[WHAT YOU HAVE TO DO] Begin at the top of the following data. Copy each line exactly until you have copied the line containing "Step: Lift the".

▼▼▼

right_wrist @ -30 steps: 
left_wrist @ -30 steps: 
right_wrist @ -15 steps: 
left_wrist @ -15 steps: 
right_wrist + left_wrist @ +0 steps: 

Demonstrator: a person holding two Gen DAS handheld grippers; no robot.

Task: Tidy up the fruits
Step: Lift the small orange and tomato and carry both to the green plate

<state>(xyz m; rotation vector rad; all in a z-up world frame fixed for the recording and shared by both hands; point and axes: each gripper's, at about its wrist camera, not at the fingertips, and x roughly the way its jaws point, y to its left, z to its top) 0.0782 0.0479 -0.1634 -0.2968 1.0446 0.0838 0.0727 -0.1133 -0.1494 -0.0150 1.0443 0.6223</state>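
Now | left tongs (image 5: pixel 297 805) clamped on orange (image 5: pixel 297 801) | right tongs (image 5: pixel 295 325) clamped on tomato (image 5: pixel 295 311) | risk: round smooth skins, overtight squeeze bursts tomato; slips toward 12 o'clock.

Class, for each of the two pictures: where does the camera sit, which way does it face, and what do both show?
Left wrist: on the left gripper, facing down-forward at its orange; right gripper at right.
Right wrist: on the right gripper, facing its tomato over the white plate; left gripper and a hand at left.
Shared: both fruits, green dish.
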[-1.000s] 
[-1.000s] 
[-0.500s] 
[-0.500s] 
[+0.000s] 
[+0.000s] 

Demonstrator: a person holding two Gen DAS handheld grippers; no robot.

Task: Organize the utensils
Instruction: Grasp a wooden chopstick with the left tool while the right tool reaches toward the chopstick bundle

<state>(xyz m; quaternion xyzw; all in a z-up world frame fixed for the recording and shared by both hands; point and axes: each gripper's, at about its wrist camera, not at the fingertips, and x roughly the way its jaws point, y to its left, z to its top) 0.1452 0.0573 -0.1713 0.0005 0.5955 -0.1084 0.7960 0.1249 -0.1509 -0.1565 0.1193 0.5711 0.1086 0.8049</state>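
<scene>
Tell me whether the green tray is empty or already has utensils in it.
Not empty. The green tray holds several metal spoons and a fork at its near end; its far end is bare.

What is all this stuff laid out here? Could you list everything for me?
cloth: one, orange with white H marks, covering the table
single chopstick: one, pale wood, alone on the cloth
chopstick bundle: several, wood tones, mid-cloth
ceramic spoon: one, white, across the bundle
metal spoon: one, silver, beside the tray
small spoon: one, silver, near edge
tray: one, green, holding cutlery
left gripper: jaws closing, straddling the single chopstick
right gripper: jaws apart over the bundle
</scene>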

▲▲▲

[EXPECTED OUTPUT]
right_wrist @ -30 steps: 
left_wrist @ -30 steps: 
right_wrist @ -15 steps: 
left_wrist @ -15 steps: 
right_wrist + left_wrist @ +0 steps: 

Demonstrator: a person holding two Gen DAS handheld grippers; no robot.

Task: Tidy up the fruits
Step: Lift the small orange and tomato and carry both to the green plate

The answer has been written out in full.